Mbah Maridjan agaknya telah berupaya keras mengikuti jejak tokoh panutannya, Semar Badranaya, yang gambarnya terpampang di ruang tamunya. Seperti halnya Semar, Mbah Maridjan mencoba menjadi sarana manusia untuk kembali mendekatkan diri pada Allah. Dan seperti halnya semar, Mbah Maridjan tak pernah melampaui batas dirinya.
Salah satu sikap Mbah Maridjan yang paling mengesankan saya ialah keinginan kuatnya untuk selalu tawaduk dan sadar akan batas-batas dirinya. Sifat ini terasa sekali dalam semua tutur kata dan tingkah lakunya. Jelas bahwa dia telah lama berupaya menjauhkan dirinya dari sifat sombong, tak tahu diri, dan melampaui batas yang dewasa ini sudah menjangkiti sebagian besar pemimpin kita.
Saat beberapa wartawan mencoba mengambil fotonya, dia berseloroh bahwa orang jelek sepertinya tak pantas difoto. Sambil menunjuk ke arah karikatur yang terpajang di atas lemari ruang tamunya, Mbah Maridjan menyatakan bahwa foto itu sering kali membuatnya semakin jelek, “mirip dengan gambar yang di sana itu.” Kemudian, dia senantiasa berbicara dalam bahasa Jawa. Karena, menurutnya, dia adalah orang kecil yang tak layak berbicara dalam bahasa Negara (baca: bahasa Indonesia).
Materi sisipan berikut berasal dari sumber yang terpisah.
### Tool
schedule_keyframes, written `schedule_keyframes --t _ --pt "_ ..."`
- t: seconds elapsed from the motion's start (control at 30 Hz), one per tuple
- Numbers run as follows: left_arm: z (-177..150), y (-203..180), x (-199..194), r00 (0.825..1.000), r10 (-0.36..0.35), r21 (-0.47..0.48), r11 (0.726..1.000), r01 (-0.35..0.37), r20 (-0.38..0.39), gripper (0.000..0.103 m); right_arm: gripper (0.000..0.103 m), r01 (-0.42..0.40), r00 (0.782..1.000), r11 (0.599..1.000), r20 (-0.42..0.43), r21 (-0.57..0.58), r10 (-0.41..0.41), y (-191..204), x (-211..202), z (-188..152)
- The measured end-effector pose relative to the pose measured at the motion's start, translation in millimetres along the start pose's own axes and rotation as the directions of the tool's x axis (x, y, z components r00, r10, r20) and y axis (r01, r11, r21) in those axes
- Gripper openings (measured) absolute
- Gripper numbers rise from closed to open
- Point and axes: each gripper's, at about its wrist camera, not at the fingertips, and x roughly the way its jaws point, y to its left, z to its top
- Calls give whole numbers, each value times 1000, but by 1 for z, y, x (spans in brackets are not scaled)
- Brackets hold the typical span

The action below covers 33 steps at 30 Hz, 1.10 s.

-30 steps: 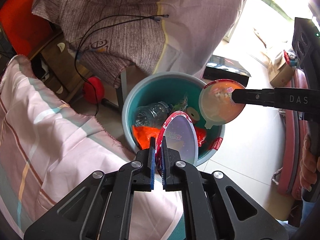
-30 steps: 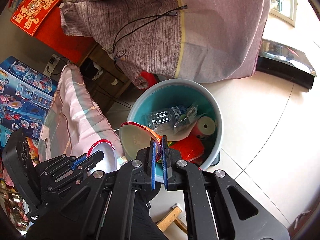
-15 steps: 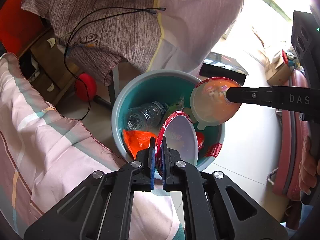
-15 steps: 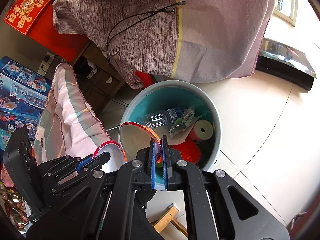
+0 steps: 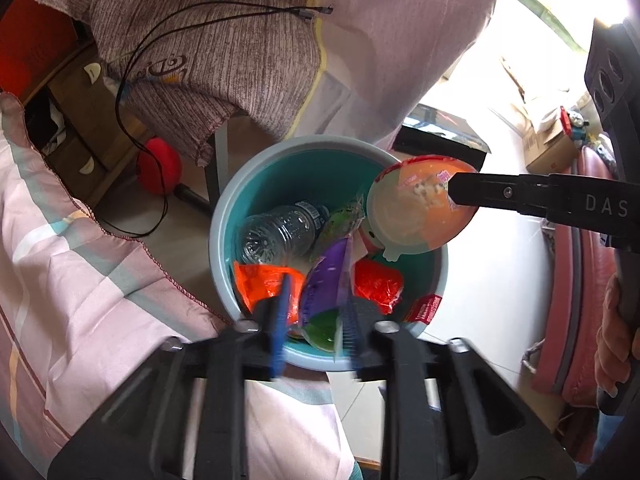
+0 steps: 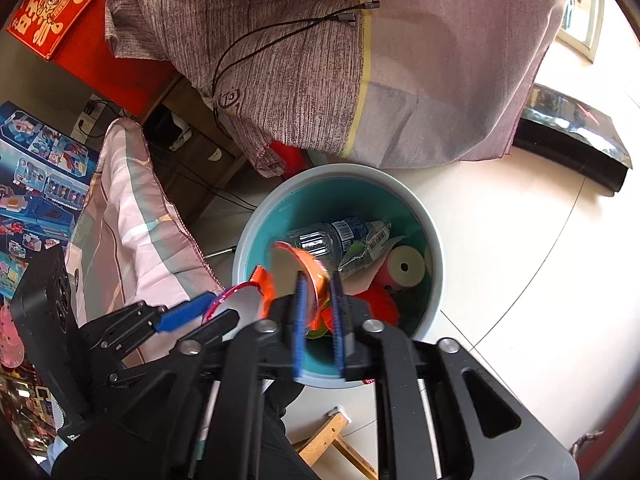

Ada pengendalian yang kuat dalam dirinya untuk tidak terjebak oleh kenikmatan duniawi. Semua pendapatannya sebagai bintang iklan produk jamu langsung dia salurkan untuk perbaikan sarana dan prasarana umum. Sikap yang sama dia ulang kembali saat seorang perwakilan rombongan menyerahkan bantuan uang. Setelah berterima kasih, Mbah Maridjan sama sekali tidak memedulikan uang tersebut. Begitu azan Magrib berkumandang, bungkusan berisi uang itu lupa dia pungut dari meja yang penuh orang.
Ada banyak cerita dan sisi menarik lain dari Mbah Maridjan. Tapi, satu hal yang pasti, dialah manusia yang menjadi saksi hidup bahwa Allah niscaya meninggikan derajat siapa saja yang merendah di hadapan-Nya. Bagaimana tidak. Hampir semua tokoh nasional, mulai presiden sampai artis terkenal, sudi berzigzag mendaki gunung guna mengunjunginya dan meminta nasihat darinya. Bahkan, partai politik sebesar Golkar tak sungkan-sungkan menjadikannya sebagai pembicara dalam rapat pimpinannya setahun silam di Jogjakarta. Di buku tamu yang lusuh miliknya, saya menemukan daftar pengunjung dari hampir seluruh dunia. Mereka datang untuk mencari satu barang yang akhir-akhir ini semakin langka: perikemanusiaan. Dan sepertinya, seperti juga saya, mereka bisa menemukannya pada Mbah Maridjan.